GIVEN DATA:
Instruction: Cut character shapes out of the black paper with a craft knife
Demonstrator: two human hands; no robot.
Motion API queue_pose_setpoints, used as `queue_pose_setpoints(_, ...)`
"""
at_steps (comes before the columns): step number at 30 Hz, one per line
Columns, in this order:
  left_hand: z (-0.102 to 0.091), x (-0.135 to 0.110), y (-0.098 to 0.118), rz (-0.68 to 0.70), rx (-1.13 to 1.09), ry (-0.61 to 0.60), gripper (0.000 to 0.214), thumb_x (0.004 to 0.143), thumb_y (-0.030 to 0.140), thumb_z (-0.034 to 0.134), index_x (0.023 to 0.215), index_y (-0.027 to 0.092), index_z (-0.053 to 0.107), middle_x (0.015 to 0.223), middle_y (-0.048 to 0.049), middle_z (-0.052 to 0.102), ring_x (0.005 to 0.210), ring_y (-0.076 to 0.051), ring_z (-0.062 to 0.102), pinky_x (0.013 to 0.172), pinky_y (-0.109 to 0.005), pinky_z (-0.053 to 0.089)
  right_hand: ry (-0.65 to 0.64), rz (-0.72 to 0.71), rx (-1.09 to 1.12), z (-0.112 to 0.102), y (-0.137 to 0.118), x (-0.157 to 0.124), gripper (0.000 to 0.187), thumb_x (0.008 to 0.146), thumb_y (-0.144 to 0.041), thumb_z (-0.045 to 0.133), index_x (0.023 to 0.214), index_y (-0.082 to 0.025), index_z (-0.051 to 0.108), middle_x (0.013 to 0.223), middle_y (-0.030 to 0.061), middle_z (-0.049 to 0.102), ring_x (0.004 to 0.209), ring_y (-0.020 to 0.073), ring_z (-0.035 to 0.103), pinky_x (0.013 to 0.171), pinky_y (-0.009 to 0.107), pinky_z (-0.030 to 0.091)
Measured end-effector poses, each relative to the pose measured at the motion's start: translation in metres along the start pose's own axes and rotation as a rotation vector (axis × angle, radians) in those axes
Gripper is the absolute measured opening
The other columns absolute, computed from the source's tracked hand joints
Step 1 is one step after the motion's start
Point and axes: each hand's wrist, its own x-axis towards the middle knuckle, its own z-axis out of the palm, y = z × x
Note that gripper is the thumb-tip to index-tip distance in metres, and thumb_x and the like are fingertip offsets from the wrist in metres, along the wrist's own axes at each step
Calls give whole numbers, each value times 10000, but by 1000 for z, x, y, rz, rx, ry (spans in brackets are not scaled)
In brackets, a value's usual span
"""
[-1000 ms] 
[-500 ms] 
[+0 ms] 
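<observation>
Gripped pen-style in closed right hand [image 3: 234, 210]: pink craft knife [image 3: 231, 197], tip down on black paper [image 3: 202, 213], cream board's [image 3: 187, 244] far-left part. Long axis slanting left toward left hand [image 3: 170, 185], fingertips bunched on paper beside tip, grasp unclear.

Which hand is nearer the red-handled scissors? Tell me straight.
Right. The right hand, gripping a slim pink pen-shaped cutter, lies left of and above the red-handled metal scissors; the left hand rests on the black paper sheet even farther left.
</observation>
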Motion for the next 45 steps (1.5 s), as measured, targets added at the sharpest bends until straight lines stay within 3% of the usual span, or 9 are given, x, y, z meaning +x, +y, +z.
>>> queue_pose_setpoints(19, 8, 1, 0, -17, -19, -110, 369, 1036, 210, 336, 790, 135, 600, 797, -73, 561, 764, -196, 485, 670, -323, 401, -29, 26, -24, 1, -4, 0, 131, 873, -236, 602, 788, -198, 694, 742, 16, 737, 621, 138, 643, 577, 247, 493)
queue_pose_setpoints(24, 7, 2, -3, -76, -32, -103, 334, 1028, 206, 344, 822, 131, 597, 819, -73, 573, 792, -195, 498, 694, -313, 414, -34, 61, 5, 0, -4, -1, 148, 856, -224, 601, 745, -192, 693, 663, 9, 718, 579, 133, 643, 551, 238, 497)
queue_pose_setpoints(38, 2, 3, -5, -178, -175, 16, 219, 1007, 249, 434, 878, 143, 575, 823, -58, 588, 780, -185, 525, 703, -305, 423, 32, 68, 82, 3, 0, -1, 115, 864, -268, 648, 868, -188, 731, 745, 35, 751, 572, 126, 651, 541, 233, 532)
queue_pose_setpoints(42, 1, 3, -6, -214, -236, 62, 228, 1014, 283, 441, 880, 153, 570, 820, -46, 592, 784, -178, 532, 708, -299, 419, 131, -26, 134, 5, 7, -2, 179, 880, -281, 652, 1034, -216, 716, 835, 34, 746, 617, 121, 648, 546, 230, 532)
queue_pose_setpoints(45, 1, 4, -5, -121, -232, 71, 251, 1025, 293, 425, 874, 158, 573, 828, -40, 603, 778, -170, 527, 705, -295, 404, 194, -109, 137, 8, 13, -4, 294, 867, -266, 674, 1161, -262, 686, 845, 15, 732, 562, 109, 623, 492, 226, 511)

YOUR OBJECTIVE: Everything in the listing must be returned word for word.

REPLY TO THE TASK:
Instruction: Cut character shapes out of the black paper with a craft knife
Demonstrator: two human hands; no robot.
Motion API queue_pose_setpoints, used as `queue_pose_setpoints(_, ...)`
"""
at_steps (comes before the columns): step number at 30 Hz, one per line
Columns, in this order:
  left_hand: z (-0.102 to 0.091), x (-0.135 to 0.110), y (-0.098 to 0.118), rz (-0.68 to 0.70), rx (-1.13 to 1.09), ry (-0.61 to 0.60), gripper (0.000 to 0.214), thumb_x (0.004 to 0.143), thumb_y (-0.030 to 0.140), thumb_z (-0.034 to 0.134), index_x (0.023 to 0.215), index_y (-0.027 to 0.092), index_z (-0.053 to 0.107), middle_x (0.015 to 0.223), middle_y (-0.048 to 0.049), middle_z (-0.052 to 0.102), ring_x (0.005 to 0.210), ring_y (-0.076 to 0.051), ring_z (-0.062 to 0.102), pinky_x (0.013 to 0.172), pinky_y (-0.109 to 0.005), pinky_z (-0.053 to 0.089)
  right_hand: ry (-0.65 to 0.64), rz (-0.72 to 0.71), rx (-1.09 to 1.12), z (-0.112 to 0.102), y (-0.137 to 0.118), x (-0.157 to 0.124), gripper (0.000 to 0.187), thumb_x (0.008 to 0.146), thumb_y (-0.144 to 0.041), thumb_z (-0.045 to 0.133), index_x (0.023 to 0.214), index_y (-0.082 to 0.025), index_z (-0.051 to 0.108), middle_x (0.013 to 0.223), middle_y (-0.030 to 0.061), middle_z (-0.049 to 0.102), ring_x (0.004 to 0.209), ring_y (-0.020 to 0.073), ring_z (-0.035 to 0.103), pinky_x (0.013 to 0.171), pinky_y (-0.009 to 0.107), pinky_z (-0.030 to 0.091)
Measured end-effector poses, each relative to the pose measured at the motion's start: translation in metres along the start pose's own axes and rotation as a rotation vector (axis × angle, radians) in those axes
Gripper is the absolute measured opening
The other columns absolute, computed from the source's tracked hand joints
Step 1 is one step after the motion's start
Point and axes: each hand's wrist, its own x-axis towards the middle knuckle, its own z-axis out of the palm, y = z × x
Note that gripper is the thumb-tip to index-tip distance in metres, and thumb_x and the like are fingertip offsets from the wrist in metres, along the wrist's own axes at each step
Calls give whole numbers, each value times 10000, but by 1000 for z, x, y, rz, rx, ry (spans in brackets are not scaled)
In brackets, a value's usual span
"""
[-1000 ms] 
[-500 ms] 
[+0 ms] 
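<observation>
Gripped pen-style in closed right hand [image 3: 234, 210]: pink craft knife [image 3: 231, 197], tip down on black paper [image 3: 202, 213], cream board's [image 3: 187, 244] far-left part. Long axis slanting left toward left hand [image 3: 170, 185], fingertips bunched on paper beside tip, grasp unclear.

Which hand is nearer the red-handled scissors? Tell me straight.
Right. The right hand, gripping a slim pink pen-shaped cutter, lies left of and above the red-handled metal scissors; the left hand rests on the black paper sheet even farther left.
</observation>
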Motion for the next 45 steps (1.5 s), as measured, targets added at the sharpest bends until straight lines stay within 3% of the usual span, or 9 are given, x, y, z meaning +x, +y, +z.
>>> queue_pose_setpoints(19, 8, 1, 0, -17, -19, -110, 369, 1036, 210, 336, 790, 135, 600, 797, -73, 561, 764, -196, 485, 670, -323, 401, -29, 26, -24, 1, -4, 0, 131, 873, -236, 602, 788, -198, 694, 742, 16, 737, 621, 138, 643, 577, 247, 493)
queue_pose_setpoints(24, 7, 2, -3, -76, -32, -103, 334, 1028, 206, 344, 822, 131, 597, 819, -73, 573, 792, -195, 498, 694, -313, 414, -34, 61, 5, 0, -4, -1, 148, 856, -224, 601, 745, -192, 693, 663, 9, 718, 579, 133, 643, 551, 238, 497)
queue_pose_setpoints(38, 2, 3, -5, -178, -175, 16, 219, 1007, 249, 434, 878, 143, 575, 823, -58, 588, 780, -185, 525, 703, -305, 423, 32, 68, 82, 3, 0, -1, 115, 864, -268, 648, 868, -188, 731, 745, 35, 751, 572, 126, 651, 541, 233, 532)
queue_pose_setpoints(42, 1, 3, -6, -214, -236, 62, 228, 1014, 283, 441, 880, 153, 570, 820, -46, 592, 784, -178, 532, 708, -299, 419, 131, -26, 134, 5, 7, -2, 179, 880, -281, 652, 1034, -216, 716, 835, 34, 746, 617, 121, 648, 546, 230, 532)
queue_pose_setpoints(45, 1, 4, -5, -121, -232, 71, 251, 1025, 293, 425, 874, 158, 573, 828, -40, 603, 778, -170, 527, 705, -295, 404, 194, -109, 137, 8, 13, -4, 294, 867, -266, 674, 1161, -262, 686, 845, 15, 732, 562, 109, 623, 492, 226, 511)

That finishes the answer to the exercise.